(Data entries)

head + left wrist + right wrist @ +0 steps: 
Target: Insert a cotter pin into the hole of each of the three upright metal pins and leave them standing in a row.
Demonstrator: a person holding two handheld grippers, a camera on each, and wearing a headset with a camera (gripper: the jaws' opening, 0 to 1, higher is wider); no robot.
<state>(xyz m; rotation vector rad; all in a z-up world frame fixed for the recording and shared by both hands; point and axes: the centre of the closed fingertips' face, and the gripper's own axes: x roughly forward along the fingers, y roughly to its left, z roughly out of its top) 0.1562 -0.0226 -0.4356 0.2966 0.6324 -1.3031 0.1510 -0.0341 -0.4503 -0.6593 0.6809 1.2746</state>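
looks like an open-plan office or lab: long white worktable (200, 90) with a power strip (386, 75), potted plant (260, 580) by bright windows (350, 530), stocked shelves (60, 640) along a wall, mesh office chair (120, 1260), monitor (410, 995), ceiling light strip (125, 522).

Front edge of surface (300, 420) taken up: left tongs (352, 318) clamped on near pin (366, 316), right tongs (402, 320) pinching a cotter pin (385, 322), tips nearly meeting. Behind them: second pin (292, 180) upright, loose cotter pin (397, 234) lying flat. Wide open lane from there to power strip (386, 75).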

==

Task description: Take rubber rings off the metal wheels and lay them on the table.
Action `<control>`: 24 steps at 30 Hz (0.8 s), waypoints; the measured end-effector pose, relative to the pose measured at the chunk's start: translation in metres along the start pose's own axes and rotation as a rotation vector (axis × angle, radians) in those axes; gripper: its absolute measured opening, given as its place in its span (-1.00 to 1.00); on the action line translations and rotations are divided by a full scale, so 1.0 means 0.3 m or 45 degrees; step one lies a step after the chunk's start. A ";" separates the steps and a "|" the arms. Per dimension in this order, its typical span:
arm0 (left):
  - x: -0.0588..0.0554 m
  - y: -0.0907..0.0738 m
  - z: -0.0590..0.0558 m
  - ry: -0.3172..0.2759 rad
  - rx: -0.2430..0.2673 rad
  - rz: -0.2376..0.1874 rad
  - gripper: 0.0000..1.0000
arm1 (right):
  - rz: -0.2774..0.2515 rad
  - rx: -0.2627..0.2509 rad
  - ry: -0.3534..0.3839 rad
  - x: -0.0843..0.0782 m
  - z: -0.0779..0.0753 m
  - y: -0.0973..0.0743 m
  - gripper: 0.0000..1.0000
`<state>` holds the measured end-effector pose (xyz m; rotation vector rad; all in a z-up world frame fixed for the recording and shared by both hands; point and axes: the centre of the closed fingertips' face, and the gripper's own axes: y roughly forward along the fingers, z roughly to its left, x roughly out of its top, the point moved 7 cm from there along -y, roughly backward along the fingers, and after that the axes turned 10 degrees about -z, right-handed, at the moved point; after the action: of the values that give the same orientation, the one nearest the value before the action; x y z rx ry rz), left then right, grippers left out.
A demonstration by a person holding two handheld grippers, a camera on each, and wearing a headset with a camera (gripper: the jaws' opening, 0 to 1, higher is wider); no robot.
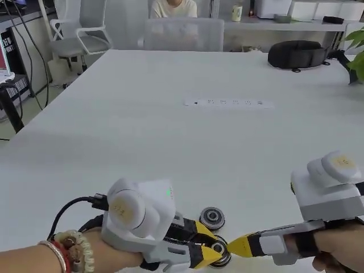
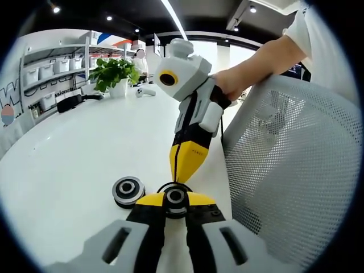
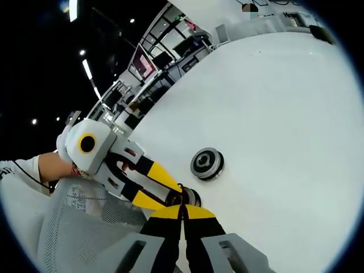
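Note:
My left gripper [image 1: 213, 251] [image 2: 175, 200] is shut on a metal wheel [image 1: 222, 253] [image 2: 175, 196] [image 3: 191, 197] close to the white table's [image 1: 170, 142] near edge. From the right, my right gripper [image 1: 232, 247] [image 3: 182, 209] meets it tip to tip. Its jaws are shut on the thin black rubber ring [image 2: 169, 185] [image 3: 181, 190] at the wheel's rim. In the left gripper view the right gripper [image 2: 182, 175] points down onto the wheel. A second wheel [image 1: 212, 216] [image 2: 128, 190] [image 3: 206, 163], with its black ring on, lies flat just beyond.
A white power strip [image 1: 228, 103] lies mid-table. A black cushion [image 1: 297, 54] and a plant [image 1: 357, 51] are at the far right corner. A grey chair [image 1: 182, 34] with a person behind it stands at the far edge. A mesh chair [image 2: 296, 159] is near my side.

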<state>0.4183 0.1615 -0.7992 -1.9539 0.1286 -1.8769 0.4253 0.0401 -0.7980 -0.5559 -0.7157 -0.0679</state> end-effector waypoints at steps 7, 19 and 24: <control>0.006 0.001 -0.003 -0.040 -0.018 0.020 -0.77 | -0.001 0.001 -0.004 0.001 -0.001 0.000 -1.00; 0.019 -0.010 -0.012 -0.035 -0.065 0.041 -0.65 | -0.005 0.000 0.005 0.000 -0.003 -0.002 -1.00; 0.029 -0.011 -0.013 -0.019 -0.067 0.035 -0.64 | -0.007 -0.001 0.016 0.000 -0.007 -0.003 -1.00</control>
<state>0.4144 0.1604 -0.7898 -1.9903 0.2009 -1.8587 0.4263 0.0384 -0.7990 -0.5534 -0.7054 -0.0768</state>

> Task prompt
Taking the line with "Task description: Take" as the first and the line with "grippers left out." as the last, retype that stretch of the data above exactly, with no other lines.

> Solution to the problem
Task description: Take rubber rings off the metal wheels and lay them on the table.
Action `<control>`: 24 steps at 30 Hz (0.8 s), waypoints; the measured end-effector pose, relative to the pose measured at the chunk's start: translation in metres along the start pose's own axes and rotation as a rotation vector (axis × angle, radians) in those axes; gripper: its absolute measured opening, given as its place in its span (-1.00 to 1.00); on the action line translations and rotations are divided by a full scale, so 1.0 means 0.3 m or 45 degrees; step one lies a step after the chunk's start. A ";" separates the steps and a "|" the arms. Per dimension in this order, its typical span:
arm0 (left):
  - x: -0.0588..0.0554 m
  - y: -0.0907..0.0738 m
  - z: -0.0590..0.0558 m
  - ry: -0.3172..0.2759 rad
  - rx: -0.2430..0.2673 rad
  - rz: -0.2376..0.1874 rad
  - gripper: 0.0000..1.0000
arm1 (right):
  - rz: -0.2774..0.2515 rad
  - rx: -0.2627..0.2509 rad
  - ry: -0.3534..0.3839 rad
  - x: -0.0843..0.0782 m
  - z: -0.0779..0.0753 m
  - y: -0.0973..0.0743 m
  - gripper: 0.0000..1.0000
`<state>` holds the measured end-effector pose (xyz m; rotation vector rad; all in a z-up world frame fixed for the recording and shared by both hands; point and axes: the centre of the closed fingertips' face, and the gripper's own axes: y roughly forward along the fingers, z roughly to its left, x roughly out of its top, the point moved 7 cm from there along -y, roughly backward along the fingers, and after that the axes turned 10 degrees about -z, right-handed, at the moved point; after the action: of the values that give the same orientation, the one nearest the value before the action; x y z rx ry rz), left then right, grippers left out.

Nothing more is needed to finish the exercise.